**BRIEF:** Retype the data that follows line by line, exactly, and leave its pictures out.

== EXERCISE DATA

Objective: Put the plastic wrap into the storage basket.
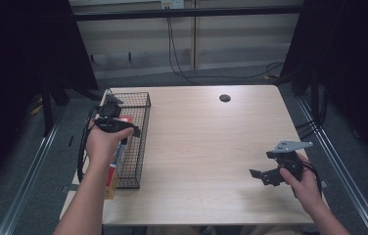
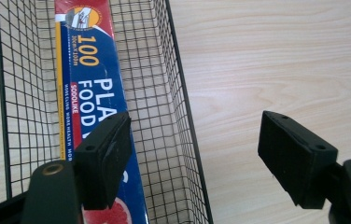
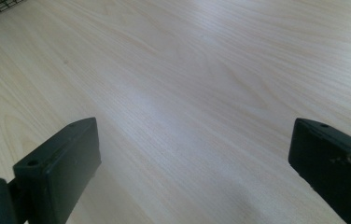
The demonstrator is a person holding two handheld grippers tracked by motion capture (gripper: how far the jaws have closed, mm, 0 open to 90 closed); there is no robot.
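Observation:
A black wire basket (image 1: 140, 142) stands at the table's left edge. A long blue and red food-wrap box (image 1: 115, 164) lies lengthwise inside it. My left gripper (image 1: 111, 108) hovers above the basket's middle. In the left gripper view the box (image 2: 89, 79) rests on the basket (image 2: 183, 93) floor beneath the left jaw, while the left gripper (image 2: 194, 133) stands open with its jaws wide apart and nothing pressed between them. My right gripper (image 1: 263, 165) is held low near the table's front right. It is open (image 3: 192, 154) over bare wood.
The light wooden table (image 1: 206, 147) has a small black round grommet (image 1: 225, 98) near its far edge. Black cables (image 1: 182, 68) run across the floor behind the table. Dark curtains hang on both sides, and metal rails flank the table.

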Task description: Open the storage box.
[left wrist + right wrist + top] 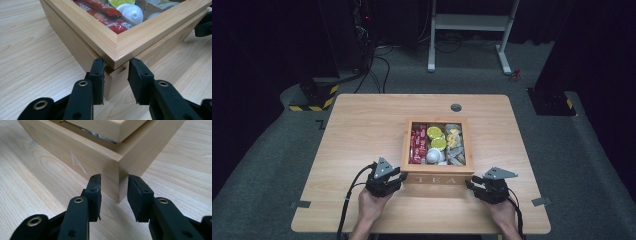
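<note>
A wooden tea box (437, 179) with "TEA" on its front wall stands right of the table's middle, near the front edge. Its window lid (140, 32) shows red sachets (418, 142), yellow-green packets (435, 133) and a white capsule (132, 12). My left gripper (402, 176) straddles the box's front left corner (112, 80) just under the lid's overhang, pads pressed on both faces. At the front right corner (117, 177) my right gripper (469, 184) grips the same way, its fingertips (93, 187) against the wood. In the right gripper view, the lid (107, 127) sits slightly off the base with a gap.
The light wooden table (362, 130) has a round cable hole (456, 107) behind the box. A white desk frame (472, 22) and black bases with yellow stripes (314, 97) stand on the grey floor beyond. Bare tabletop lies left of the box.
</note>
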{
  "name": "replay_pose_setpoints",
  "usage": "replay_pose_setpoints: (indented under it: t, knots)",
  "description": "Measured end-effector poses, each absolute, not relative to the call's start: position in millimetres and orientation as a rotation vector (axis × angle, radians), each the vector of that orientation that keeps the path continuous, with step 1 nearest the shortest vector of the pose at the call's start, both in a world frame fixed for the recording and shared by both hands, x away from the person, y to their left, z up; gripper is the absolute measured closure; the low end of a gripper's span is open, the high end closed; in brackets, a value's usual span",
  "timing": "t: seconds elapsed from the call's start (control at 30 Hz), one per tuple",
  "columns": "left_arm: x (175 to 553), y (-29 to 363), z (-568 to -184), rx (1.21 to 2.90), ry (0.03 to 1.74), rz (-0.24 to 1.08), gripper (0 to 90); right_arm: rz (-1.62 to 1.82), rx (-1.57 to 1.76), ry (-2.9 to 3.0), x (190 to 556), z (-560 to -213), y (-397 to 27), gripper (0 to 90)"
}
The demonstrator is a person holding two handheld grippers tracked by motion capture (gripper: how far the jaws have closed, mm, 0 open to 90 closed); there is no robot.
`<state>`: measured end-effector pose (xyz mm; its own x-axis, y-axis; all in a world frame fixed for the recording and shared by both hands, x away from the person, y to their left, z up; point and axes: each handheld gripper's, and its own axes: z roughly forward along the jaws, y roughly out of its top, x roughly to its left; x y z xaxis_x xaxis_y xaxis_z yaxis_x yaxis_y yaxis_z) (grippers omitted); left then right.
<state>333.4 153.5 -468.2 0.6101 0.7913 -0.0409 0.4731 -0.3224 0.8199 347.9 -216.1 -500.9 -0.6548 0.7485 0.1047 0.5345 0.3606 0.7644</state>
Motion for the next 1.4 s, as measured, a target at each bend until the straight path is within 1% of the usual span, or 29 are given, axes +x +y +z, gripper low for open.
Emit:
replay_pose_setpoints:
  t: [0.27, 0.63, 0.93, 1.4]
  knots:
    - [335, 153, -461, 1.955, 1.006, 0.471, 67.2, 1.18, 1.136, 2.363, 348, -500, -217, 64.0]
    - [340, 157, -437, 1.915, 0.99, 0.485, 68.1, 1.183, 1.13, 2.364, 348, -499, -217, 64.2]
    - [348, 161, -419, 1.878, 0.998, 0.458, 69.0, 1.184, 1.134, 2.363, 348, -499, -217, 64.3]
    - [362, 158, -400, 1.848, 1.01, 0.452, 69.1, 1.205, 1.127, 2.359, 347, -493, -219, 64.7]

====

**TASK OUTPUT:**
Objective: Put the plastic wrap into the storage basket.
The demonstrator is a person holding two handheld grippers tracked by motion capture (gripper: how far the jaws have closed, mm, 0 open to 90 closed); there is no robot.
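Observation:
A black wire basket (image 1: 140, 142) stands at the table's left edge. A long blue and red food-wrap box (image 1: 115, 164) lies lengthwise inside it. My left gripper (image 1: 111, 108) hovers above the basket's middle. In the left gripper view the box (image 2: 89, 79) rests on the basket (image 2: 183, 93) floor beneath the left jaw, while the left gripper (image 2: 194, 133) stands open with its jaws wide apart and nothing pressed between them. My right gripper (image 1: 263, 165) is held low near the table's front right. It is open (image 3: 192, 154) over bare wood.
The light wooden table (image 1: 206, 147) has a small black round grommet (image 1: 225, 98) near its far edge. Black cables (image 1: 182, 68) run across the floor behind the table. Dark curtains hang on both sides, and metal rails flank the table.
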
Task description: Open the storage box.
[left wrist + right wrist + top] 
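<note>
A wooden tea box (437, 179) with "TEA" on its front wall stands right of the table's middle, near the front edge. Its window lid (140, 32) shows red sachets (418, 142), yellow-green packets (435, 133) and a white capsule (132, 12). My left gripper (402, 176) straddles the box's front left corner (112, 80) just under the lid's overhang, pads pressed on both faces. At the front right corner (117, 177) my right gripper (469, 184) grips the same way, its fingertips (93, 187) against the wood. In the right gripper view, the lid (107, 127) sits slightly off the base with a gap.
The light wooden table (362, 130) has a round cable hole (456, 107) behind the box. A white desk frame (472, 22) and black bases with yellow stripes (314, 97) stand on the grey floor beyond. Bare tabletop lies left of the box.
</note>
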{
  "name": "replay_pose_setpoints",
  "usage": "replay_pose_setpoints: (indented under it: t, knots)",
  "description": "Measured end-effector poses, each absolute, not relative to the call's start: position in millimetres and orientation as a rotation vector (axis × angle, radians), each the vector of that orientation that keeps the path continuous, with step 1 nearest the shortest vector of the pose at the call's start, both in a world frame fixed for the recording and shared by both hands, x away from the person, y to their left, z up; gripper is the absolute measured closure; the low end of a gripper's span is open, the high end closed; in brackets, a value's usual span",
  "timing": "t: seconds elapsed from the call's start (control at 30 Hz), one per tuple",
  "columns": "left_arm: x (175 to 553), y (-29 to 363), z (-568 to -184), rx (1.21 to 2.90), ry (0.03 to 1.74), rz (-0.24 to 1.08), gripper (0 to 90); right_arm: rz (-1.62 to 1.82), rx (-1.57 to 1.76), ry (-2.9 to 3.0), x (190 to 556), z (-560 to -213), y (-397 to 27), gripper (0 to 90)"
}
The demonstrator is a person holding two handheld grippers tracked by motion capture (gripper: how far the jaws have closed, mm, 0 open to 90 closed); there is no robot.
`<state>`: measured end-effector pose (xyz mm; its own x-axis, y-axis; all in a world frame fixed for the recording and shared by both hands, x away from the person, y to their left, z up; point and axes: each handheld gripper's, and its own axes: z roughly forward along the jaws, y roughly out of its top, x roughly to its left; x y z xaxis_x xaxis_y xaxis_z yaxis_x yaxis_y yaxis_z) (grippers omitted); left then right.
<state>333.4 153.5 -468.2 0.6101 0.7913 -0.0409 0.4731 -0.3224 0.8199 347.9 -216.1 -500.9 -0.6548 0.7485 0.1047 0.5345 0.3606 0.7644</state>
Motion for the next 1.4 s, as measured, a target at each bend until the straight path is within 1% of the usual span, or 29 are given, axes +x +y +z, gripper low for open.
Emit:
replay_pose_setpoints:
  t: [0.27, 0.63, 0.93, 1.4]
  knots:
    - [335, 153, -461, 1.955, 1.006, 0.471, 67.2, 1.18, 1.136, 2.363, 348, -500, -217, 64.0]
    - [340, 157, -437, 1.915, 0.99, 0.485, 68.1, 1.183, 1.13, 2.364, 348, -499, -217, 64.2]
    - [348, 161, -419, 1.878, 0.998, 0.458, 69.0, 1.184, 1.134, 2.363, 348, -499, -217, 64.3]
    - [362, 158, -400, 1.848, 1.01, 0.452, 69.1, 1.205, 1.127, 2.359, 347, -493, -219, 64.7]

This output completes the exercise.